Retype all of the material exactly, leaving no line out.
Start of Dataset extract
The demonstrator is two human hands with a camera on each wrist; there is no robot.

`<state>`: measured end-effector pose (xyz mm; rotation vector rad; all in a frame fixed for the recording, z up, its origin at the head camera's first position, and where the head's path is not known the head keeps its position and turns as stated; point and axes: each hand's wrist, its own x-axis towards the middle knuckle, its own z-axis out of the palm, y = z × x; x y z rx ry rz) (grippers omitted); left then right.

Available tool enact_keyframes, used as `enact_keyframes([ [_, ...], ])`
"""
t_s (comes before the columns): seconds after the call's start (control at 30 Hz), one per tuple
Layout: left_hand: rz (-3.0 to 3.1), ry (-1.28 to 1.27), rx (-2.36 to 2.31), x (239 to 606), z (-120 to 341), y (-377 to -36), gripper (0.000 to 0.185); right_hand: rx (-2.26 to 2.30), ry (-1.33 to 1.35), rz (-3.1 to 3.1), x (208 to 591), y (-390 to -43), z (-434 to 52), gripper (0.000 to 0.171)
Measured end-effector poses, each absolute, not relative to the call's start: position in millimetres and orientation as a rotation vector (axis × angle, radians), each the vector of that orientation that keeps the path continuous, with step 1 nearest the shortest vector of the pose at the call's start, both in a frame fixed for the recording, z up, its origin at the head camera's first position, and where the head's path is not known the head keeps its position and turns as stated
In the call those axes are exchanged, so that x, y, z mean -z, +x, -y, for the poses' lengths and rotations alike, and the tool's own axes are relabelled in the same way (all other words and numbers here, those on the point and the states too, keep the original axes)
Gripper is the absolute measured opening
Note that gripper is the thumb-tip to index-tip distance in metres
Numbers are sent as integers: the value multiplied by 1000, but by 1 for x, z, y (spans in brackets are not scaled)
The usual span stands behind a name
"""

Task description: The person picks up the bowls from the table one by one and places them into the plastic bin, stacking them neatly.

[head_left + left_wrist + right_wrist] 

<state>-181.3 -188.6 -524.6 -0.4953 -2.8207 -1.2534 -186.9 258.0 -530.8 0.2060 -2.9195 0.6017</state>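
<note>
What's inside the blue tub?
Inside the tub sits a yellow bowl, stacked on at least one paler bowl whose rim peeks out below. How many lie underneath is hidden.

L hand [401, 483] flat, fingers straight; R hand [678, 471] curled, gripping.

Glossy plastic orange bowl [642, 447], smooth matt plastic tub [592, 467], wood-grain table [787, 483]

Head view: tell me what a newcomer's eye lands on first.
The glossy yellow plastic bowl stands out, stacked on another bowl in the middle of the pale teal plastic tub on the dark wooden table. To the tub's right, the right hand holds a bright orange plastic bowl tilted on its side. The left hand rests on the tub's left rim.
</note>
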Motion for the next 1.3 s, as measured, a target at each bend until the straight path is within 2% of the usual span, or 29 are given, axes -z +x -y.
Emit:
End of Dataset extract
Solution for this task:
The demonstrator is two human hands with a camera on each wrist; there is no robot.

`<state>`: measured end-effector pose (xyz mm; rotation vector rad; all in a frame fixed for the recording, z up, its origin at the head camera's first position, and where the head's path is not known the head keeps its position and turns as stated; point and axes: each hand's wrist, its own x-axis towards the middle knuckle, its own z-axis out of the palm, y = z × x; x y z rx ry rz) (grippers omitted); left then right.

Available tool enact_keyframes, used as `enact_keyframes([ [_, ...], ])`
"""
t_s (comes before the columns): seconds after the call's start (control at 30 Hz), one per tuple
Layout: left_hand: rz (-3.0 to 3.1), ry (-1.28 to 1.27), rx (-2.36 to 2.31), x (239 to 606), z (-120 to 341), y (-377 to -36), gripper (0.000 to 0.185); right_hand: rx (-2.26 to 2.30), ry (-1.33 to 1.35), rz (-3.1 to 3.1), x (208 to 591), y (-390 to -43), z (-434 to 52), gripper (0.000 to 0.171)
Measured end-effector poses, each absolute, not relative to the call's start: position in millimetres and orientation as a rotation vector (axis × angle, radians), each the vector of that orientation that keeps the path continuous, with step 1 nearest the shortest vector of the pose at the call's start, both in a frame fixed for the recording, z up, its origin at the head camera's first position, and where the head's path is not known the head keeps its position and turns as stated
In the call those axes are exchanged, so that x, y, z mean -z, +x, -y, for the poses' lengths and rotations alike, and the tool's own axes are relabelled in the same way (all other words and numbers here, those on the point and the states too, keep the original axes)
Gripper is the absolute measured opening
Note that gripper is the thumb-tip to index-tip distance in metres
Numbers are sent as integers: the value multiplied by 1000, but by 1 for x, z, y (spans in brackets are not scaled)
The usual span stands behind a name
"""

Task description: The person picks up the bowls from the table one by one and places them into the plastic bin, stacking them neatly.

[head_left + left_wrist + right_wrist] 

<state>-181.3 -188.6 -524.6 -0.4953 -2.8207 -1.2534 -186.9 258.0 -530.8 0.2060 -2.9195 0.6017</state>
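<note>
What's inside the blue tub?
Inside the tub sits a yellow bowl, stacked on at least one paler bowl whose rim peeks out below. How many lie underneath is hidden.

L hand [401, 483] flat, fingers straight; R hand [678, 471] curled, gripping.

Glossy plastic orange bowl [642, 447], smooth matt plastic tub [592, 467], wood-grain table [787, 483]

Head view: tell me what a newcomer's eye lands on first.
The glossy yellow plastic bowl stands out, stacked on another bowl in the middle of the pale teal plastic tub on the dark wooden table. To the tub's right, the right hand holds a bright orange plastic bowl tilted on its side. The left hand rests on the tub's left rim.
</note>
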Motion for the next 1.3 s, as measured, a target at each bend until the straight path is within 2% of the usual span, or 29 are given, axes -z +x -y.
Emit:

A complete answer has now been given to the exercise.